Another preliminary question was raised on the argument. It was stated and admitted to be so, that after the rule for judgment nisi, and this rule to show cause were entered, viz. on or about the 18tlx of September, 1832, the defendant died; whereupon it was insisted that the cause of action being such, as terminated with the life of either party, the court could not set aside the verdict and grant a new trial, since to do so, would be in effect, entirely to defeat the plaintiff's action. It is certainly true, that there can be no new trial; for there is now no parties between whom the cause can be tried. But it does not follow, that the court cannot set aside the verdict. That the court ought not to do so, in a case circumstanced as this is, except for palpable error, or very strong reasons, is conceded. The subject is not clear of difficulties ; and it is a little singular, that no adjudicated case, can be found directly in point. Yet it is easy to see that the grossest injustice might be done under the forms of law, if the court had now no control over the verdict. It was admitted, however, by the counsel for the plaintiff, that the court might set aside the verdict in a very gross case, and where greater oppression and injustice would be done by sustaining, than by setting aside the verdict. But I am willing to go further; and think this court ought not to render judgment on a verdict, whatever the consequences may be to the plaintiff, if the defendant has not had the benefit of a fair and legal trial, under all the advantages which the benignity of our laws intends to secure to suitors. If the defendant has been deprived of any substantial right, or subjected to any plain and manifest prejudice, either by the error of the judge, or the fraudulent management of his adversary, this court ought not to speculate on what would have been the probable result of the trial if a different and correct course had been pur[200]*200sued; but promptly arrest the proceedings, and set aside the verdict, though there could be no new trial.

If the grounds for setting aside a verdict in a case like this, were only such as made an appeal to the sound discretion of the court, as for excessive damages, and formed a balancing or doubtful case, arid the parties were both living, the court might set aside the verdict upon terms, similar to those recommended by Lord Eldon in Pulteney v. Warren, 6 Ves. 90 ; and adopted in the King’s Bench, in the case of Pleydell v. The Earl of Dorchester, 7 T. R. 529. But yet, the court might justly refuse to interfere in a case like the one supposed, if either of the parties were dead, and no new trial could be had.

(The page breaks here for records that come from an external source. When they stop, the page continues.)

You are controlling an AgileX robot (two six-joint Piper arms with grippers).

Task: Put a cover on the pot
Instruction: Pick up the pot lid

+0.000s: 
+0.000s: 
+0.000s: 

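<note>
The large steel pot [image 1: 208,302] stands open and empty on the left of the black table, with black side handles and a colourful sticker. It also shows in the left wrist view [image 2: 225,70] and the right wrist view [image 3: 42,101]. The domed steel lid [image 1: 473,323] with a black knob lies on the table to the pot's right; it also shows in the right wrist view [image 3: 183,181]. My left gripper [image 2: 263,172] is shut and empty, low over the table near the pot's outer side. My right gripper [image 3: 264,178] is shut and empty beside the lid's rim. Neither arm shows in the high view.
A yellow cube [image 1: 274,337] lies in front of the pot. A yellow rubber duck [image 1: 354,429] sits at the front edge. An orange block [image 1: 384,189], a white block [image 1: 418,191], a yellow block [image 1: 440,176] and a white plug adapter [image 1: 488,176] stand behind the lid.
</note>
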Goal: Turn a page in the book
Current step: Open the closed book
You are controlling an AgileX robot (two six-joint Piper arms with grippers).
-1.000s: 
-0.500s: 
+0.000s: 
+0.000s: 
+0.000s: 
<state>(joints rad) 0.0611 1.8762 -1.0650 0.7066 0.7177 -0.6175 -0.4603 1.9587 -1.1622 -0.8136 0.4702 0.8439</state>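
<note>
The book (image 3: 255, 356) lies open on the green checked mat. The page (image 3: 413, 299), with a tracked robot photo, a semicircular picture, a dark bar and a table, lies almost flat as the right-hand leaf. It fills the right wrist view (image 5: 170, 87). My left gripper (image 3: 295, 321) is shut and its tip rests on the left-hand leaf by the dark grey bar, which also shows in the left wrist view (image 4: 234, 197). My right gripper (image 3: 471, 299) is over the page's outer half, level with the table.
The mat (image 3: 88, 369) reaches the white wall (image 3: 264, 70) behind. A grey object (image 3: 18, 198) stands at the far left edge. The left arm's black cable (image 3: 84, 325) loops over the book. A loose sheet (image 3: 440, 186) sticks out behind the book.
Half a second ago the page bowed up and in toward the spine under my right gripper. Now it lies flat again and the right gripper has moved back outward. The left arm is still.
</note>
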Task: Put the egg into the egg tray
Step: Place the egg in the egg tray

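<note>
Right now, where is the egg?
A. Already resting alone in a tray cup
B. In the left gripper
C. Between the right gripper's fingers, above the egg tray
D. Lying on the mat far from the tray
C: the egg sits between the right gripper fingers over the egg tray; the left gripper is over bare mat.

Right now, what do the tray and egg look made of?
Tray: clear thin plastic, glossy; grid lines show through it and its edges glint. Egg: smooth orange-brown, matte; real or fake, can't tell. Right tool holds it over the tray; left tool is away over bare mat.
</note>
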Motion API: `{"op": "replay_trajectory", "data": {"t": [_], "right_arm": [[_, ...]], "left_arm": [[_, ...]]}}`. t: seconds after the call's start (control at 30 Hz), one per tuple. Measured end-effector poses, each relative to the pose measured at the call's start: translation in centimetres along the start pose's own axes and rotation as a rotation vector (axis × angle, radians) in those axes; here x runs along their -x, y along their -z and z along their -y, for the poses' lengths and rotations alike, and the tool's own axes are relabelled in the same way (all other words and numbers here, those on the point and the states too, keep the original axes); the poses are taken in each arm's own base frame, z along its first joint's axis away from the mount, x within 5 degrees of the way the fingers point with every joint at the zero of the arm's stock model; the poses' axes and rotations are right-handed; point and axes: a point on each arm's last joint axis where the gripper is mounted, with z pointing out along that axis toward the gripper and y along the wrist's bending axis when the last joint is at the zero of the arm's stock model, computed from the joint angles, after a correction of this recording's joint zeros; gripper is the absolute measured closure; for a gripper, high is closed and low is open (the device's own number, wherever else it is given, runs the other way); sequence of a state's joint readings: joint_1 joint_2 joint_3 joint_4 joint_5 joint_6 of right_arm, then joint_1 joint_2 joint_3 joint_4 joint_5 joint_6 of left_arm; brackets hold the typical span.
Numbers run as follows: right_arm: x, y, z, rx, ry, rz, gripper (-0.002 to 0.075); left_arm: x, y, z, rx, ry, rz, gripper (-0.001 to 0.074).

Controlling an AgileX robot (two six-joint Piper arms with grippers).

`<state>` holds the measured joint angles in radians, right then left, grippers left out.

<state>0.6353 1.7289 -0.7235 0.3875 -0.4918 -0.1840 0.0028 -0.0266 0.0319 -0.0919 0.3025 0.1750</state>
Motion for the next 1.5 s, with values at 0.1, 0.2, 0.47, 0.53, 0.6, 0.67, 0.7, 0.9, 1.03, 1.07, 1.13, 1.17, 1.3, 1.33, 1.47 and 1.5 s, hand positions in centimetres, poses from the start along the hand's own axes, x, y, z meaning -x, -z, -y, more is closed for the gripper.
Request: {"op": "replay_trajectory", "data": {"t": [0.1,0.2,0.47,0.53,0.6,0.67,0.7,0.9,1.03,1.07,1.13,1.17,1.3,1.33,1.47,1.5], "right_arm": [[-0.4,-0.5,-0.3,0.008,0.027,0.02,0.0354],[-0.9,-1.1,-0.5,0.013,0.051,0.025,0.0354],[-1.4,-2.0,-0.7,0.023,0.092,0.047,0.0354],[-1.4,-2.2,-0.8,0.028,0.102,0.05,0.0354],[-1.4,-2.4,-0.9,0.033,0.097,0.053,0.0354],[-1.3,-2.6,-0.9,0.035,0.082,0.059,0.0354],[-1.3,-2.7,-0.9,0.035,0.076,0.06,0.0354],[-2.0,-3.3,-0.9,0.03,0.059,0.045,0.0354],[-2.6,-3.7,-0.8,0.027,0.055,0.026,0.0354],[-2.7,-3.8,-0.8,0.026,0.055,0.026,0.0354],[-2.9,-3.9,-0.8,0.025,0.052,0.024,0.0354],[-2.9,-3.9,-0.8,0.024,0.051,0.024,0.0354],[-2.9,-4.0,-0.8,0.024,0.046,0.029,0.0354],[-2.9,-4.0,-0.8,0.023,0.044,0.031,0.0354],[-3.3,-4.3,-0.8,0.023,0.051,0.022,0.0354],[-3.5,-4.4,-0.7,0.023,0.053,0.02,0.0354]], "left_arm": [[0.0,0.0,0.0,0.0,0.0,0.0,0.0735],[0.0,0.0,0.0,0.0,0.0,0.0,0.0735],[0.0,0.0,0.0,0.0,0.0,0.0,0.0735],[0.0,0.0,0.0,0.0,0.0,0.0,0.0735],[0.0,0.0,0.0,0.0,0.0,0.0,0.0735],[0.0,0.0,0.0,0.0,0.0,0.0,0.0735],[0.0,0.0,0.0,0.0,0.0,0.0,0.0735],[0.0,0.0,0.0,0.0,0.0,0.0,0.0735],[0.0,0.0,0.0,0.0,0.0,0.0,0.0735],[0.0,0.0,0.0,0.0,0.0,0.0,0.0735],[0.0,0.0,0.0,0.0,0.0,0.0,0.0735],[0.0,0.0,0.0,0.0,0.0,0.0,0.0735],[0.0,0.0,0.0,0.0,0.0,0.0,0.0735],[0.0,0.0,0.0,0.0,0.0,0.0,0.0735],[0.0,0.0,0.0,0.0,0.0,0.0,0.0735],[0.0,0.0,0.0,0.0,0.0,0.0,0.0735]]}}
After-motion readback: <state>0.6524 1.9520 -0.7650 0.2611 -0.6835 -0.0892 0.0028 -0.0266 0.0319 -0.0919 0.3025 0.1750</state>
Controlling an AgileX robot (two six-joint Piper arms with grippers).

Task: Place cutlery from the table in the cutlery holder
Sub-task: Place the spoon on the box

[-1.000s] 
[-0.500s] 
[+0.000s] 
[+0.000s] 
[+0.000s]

It remains then to consider whether either of the grounds upon which this application is made, is such as to require or justify the court, under the peculiar .circumstances of -this case, to set aside, the verdict? And first, as to the amount of damages. It is due to the defendant’s counsel to say, that they did not on the argument, refer to the amount of damages, so much as a distinct and substantial ground for setting aside the verdict, as for the purpose of raising a suspicion that the defendant had suffered by the retention on the jury of the juror who had been challenged.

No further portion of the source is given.